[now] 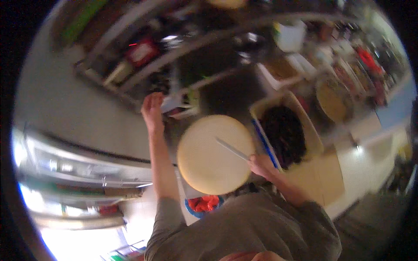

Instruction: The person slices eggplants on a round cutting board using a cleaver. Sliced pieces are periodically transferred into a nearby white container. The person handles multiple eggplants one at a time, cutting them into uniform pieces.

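A pale round cutting board (209, 163) lies in front of my body. My right hand (261, 166) is closed around the handle of a knife (232, 148), whose blade points up and left over the board. My left hand (152, 106) reaches forward past the board's left side, its fingers curled. Beside those fingers is a blurred white object (171, 103); whether I grip it or only touch it is unclear. Right of the board stands a pale rectangular tub (308, 130) holding a dark heap of food (283, 133), its pieces too blurred to name.
A blue bowl (192, 208) with red contents sits below the board, close to my shirt. Behind the tub are a white container (276, 85) with brown contents and a round tan item (333, 99). Metal shelving (196, 45) crosses the far side. A white bucket (290, 36) stands farther back.
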`<state>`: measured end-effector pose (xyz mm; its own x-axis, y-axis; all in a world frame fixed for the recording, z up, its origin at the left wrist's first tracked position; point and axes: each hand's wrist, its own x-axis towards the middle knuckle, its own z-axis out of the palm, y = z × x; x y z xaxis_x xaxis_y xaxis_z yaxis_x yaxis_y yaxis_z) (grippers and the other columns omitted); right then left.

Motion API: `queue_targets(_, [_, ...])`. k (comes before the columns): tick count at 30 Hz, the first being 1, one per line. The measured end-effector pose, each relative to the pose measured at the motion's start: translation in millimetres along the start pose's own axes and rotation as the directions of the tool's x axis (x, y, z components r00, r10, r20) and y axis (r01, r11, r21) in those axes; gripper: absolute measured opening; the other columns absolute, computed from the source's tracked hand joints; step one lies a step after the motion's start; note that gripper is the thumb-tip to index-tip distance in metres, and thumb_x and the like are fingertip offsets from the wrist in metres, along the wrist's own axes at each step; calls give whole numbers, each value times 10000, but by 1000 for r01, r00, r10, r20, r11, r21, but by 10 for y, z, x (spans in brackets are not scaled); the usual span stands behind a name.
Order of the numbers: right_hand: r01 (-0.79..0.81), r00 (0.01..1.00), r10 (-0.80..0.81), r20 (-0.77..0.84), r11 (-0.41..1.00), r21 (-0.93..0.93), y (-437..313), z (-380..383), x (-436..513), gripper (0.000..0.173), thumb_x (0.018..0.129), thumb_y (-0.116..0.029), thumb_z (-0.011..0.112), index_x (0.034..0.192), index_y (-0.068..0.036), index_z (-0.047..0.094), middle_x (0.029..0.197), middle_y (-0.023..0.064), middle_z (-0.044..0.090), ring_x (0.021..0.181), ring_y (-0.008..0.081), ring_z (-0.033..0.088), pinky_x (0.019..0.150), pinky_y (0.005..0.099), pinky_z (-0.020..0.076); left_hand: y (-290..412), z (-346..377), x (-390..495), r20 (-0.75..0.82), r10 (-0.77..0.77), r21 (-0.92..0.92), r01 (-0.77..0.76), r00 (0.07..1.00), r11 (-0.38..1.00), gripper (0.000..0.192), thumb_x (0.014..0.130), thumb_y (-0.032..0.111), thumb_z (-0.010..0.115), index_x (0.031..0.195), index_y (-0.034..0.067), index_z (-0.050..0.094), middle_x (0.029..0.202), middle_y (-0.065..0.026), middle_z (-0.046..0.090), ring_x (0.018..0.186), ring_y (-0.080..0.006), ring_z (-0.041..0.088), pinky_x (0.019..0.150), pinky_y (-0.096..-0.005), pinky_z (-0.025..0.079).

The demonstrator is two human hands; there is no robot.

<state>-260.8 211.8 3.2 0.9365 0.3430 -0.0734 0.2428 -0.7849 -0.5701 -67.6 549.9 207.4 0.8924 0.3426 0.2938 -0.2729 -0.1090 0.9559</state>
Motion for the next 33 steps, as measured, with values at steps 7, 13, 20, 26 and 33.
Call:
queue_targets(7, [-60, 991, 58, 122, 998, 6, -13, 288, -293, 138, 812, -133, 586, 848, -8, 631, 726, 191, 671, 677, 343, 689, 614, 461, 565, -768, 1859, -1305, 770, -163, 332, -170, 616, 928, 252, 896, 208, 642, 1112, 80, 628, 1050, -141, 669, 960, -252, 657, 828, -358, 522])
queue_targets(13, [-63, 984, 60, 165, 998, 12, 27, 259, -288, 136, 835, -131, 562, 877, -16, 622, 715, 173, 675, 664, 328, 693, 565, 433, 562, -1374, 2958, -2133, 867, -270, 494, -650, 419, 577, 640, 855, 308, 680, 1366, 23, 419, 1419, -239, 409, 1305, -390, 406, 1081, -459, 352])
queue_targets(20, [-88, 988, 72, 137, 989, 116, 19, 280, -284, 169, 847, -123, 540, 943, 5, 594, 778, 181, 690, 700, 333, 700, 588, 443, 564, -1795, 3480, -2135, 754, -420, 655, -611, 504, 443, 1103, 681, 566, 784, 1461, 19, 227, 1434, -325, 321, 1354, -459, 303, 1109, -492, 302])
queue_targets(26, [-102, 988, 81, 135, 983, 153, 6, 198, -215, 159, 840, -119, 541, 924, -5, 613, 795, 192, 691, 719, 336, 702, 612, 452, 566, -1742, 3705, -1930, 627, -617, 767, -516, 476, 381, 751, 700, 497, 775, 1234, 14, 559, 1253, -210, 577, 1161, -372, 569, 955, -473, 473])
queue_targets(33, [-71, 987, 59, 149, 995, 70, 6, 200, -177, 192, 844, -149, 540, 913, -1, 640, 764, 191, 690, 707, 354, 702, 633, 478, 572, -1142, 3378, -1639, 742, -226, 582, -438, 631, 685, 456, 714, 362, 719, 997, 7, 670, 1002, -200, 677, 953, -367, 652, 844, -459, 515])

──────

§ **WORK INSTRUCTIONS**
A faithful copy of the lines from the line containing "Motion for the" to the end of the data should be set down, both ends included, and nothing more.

§ **ANSWER BELOW**
Motion for the next 33 steps, as measured, with values at steps 7, 13, 20, 26 and 33.
Call:
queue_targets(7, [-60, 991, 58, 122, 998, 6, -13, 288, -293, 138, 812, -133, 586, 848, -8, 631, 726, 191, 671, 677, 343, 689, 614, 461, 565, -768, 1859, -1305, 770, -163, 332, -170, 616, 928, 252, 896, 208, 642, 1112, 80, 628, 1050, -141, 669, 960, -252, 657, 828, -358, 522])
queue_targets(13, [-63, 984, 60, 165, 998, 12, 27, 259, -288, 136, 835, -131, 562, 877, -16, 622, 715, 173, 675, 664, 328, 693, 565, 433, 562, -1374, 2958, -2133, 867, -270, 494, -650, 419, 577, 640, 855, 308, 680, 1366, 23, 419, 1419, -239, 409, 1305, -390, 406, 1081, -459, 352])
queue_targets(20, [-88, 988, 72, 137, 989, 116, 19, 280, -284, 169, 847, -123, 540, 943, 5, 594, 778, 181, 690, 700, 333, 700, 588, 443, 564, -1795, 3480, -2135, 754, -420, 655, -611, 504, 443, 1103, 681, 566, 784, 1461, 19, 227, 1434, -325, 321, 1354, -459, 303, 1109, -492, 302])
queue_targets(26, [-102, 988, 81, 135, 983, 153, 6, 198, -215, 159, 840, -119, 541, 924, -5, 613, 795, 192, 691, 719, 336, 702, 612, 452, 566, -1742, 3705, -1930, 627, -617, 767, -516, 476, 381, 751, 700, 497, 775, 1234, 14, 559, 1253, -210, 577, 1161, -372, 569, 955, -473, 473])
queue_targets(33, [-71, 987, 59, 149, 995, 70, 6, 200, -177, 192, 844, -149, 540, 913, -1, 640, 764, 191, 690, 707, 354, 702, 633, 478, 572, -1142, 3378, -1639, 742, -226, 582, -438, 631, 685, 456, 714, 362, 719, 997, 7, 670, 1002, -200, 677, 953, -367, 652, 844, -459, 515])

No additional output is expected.